Getting longer life from zirconium alloys

Under current operating exposure times imposed by the five weight percent U-235 enrichment limit, the behavior of zirconium based fuel cladding alloys is reasonably understood on an empirical, and even somewhat phenomeno­logical, basis. This understanding is based on predictions of the oxide layer and hydride content of the cladding, both of which affect its ability to with­stand stresses due to normal and accident conditions. This does not mean that there are not unknown issues with the current zirconium alloy systems. Prediction of the cladding resistance to RIAs is not well understood; here large amounts of heat are almost instantaneously imposed on the fuel which causes rapid expansion of the pellets into the cladding resulting in clad­ding failure. As the exposure of the fuel increases and these rapid expan­sion effects become more pronounced and less well understood, the nuclear fuel manufacturers are left with the choice of understanding the mechanical behavior of highly exposed (and oxidized and hydrided) cladding to rapid stresses imposed by the fuel either on an empirical or phenomenological basis. The empirical basis used so far relies on the collection of immense amounts of data covering almost any potential event during fuel operation, a very time consuming and expensive approach. The phenomenological approach would be much better, but there is practically no such basis for understanding except at the very rudimentary level. Previous attempts to model and predict these effects have been unsuccessful due to the com­plexity of the interactions between the models of the various effects which lead to severe non-convergence problems. Major programs are currently underway funded by the U. S. Department of Energy (DOE) and industry to try to understand and model fuel behavior on a phenomenological basis using improved convergence algorithms (for instance the Consortium for Advanced Simulation of Light Water Reactors (CASL) and the Nuclear Energy Advanced Modeling and Simulation (NEAMS) Program).

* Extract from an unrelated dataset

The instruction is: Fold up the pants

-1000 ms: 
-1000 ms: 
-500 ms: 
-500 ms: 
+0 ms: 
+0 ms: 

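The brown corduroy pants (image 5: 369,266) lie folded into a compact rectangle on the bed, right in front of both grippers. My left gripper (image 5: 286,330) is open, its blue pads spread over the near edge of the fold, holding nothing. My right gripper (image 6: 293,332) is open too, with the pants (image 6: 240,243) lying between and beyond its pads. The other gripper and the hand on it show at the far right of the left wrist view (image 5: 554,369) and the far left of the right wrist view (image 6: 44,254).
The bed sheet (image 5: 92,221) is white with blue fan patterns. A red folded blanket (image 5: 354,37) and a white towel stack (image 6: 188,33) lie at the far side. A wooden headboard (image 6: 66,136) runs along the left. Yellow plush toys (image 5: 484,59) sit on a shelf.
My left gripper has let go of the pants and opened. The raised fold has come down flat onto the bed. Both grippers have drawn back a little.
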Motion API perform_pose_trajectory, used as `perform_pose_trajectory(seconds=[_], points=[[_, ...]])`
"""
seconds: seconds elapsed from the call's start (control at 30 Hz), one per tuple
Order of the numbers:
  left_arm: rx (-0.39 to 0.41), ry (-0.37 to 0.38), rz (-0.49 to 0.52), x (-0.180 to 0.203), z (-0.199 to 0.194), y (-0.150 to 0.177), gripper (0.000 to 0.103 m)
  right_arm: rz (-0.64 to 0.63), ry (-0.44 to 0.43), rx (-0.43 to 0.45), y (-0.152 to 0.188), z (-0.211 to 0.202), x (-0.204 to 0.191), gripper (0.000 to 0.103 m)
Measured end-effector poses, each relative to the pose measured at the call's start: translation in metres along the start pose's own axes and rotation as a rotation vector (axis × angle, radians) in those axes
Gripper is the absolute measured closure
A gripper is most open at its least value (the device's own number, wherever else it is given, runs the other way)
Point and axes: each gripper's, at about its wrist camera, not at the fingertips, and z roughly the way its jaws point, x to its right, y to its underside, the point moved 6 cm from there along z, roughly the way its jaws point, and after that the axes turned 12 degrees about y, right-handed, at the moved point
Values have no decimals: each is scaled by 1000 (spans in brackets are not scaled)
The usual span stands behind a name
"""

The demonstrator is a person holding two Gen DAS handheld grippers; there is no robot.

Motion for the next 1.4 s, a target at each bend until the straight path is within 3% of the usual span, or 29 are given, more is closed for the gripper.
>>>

Besides operating under extended burnup, the known operating limits of nuclear fuel cladding are being exceeded by high thermal duty condi­tions. This arises from the desire of nuclear utilities to get the most electrical generating capacity out of their current plants while still using a minimal amount of fuel. These higher thermal operating limits (in kilowatts per meter) increase the temperature of the cladding which, in turn, increases the build-up of crud on the surfaces, further increasing the cladding temper­ature and its oxidation rate and hydride content. Higher thermal rates also increase fretting issues between the fuel rods and their support structures causing unintended wear and fuel cladding failures. The added vibration is due not only to increased stress due to flow variations, but also to relaxation of the grid structures that support the fuel rods. In addition, there is a trend to move to slightly higher pH values by adding more lithium to the primary coolant. These higher lithium levels affect the corrosion rate of the fuel cladding though they also seem to inhibit stress corrosion cracking (SCC) of steam generator alloys in the primary circuit (EPRI, 2012).

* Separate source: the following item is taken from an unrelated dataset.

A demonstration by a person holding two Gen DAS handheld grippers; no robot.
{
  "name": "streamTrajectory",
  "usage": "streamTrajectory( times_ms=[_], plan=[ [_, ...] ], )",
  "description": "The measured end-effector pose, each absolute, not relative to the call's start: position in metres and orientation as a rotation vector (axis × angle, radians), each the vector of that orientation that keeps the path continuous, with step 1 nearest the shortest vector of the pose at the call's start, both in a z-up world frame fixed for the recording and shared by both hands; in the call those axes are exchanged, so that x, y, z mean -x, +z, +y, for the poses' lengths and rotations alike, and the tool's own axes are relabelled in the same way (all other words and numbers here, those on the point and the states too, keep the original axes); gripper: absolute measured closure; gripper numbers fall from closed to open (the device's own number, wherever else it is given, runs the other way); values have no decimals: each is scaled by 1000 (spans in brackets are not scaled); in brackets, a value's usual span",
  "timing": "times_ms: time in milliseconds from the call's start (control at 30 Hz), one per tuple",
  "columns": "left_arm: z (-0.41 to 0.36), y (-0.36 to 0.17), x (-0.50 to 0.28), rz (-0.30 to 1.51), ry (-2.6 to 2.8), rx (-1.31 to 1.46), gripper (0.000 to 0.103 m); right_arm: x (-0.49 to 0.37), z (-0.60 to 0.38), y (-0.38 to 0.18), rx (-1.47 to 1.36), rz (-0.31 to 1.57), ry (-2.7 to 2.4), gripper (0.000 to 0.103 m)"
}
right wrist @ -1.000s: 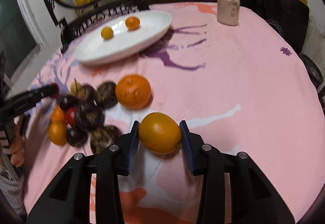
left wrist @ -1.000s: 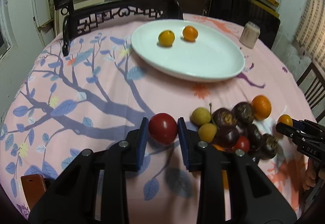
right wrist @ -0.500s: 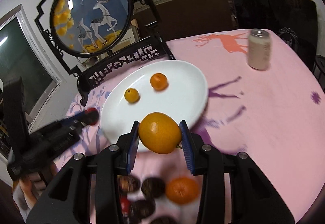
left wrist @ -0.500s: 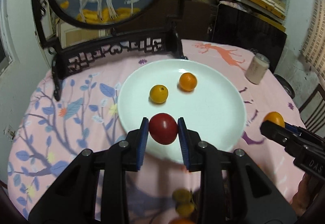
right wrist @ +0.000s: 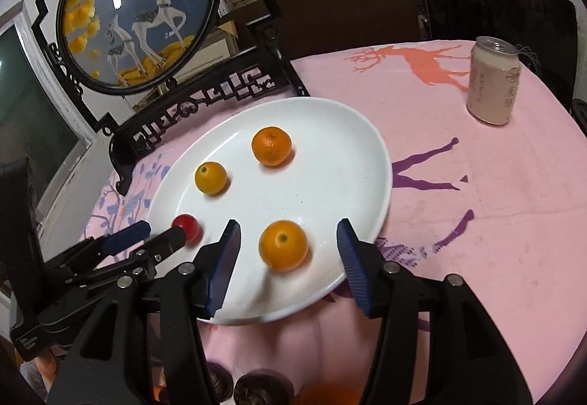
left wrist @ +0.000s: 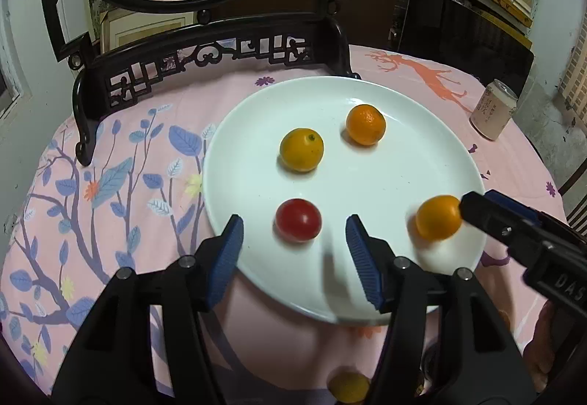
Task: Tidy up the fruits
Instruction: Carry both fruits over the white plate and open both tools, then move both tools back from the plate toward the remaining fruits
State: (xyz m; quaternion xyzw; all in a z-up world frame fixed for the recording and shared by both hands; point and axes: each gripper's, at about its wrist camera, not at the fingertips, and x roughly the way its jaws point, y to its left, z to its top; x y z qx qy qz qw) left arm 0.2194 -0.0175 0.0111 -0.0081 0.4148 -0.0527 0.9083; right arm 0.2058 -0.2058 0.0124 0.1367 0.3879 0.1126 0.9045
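White plate now holds four fruits; red tomato lies free between the just-opened left gripper pads. Orange fruit is likewise released by the just-opened right gripper; dark fruits are seen only in the right view.

The right gripper shows raised letters "DAS" on its black body where the left wrist view cuts it off, while the printed characters on the pale drink can are too small to read.
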Motion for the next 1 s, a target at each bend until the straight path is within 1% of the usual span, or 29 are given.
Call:
streamTrajectory(
  times_ms=[67,133,200,433,533,633,833,933,1000],
  plan=[
    [-15,12,-216,852,-106,26,41,-197,-208,17,-276,796,229,48],
    [-8,12,-209,844,-98,46,36,-188,-209,22,-266,789,216,46],
    [1,12,-202,830,-82,66,35,-176,-211,27,-259,777,209,41],
    [22,8,-174,807,-52,33,35,-124,-216,37,-194,712,200,41],
    [36,6,-153,767,-29,-5,31,-107,-222,33,-189,713,203,41],
    [52,3,-143,753,2,-10,31,-92,-231,29,-200,713,202,41],
    [93,-8,-114,743,95,-113,31,-76,-246,21,-226,718,175,41],
    [119,-5,-101,742,99,-78,31,-73,-246,22,-233,717,181,41],
    [121,-3,-101,766,109,-54,31,-71,-244,23,-227,715,190,41]
  ],
)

Besides the more recent concern with RIA-type accidents and the ability to store used nuclear fuel for long times under both wet (spent fuel stor­age pool) and dry (spent fuel storage casks and perhaps internment in a final repository) conditions, there is the continuing concern of how fuel which has experienced high burnups will respond to such classic accident scenarios as large and small break loss of coolant accidents (LOCAs) due to loss in ductility and strength. Current knowledge of both oxidation layer thickness and hydride content is gained entirely through empirical testing. Development of new alloys is based entirely on an empirical approach with very little theoretical guidance.

Areas of research for zirconium (and any other metal) alloy claddings include the phenomenological understanding of: [22]

• The effect of oxide level and hydride content on the mechanical behav­ior of zirconium alloys.

• The effect of rapid stress levels on the mechanical behavior of zirconium alloys.

• Effects of long-term wet and dry storage as well as environmental condi­tions in any potential disposal site on the integrity of the zirconium alloy cladding.

• Effect of mechanical stresses induced by flow vibration on the fuel rod cladding as well as the grid support structures.

• Effect of flow rate on corrosion and erosion of both the fuel and the fuel structure.

• Modeling of these effects to allow performance prediction in extended burnup and in transient operating conditions.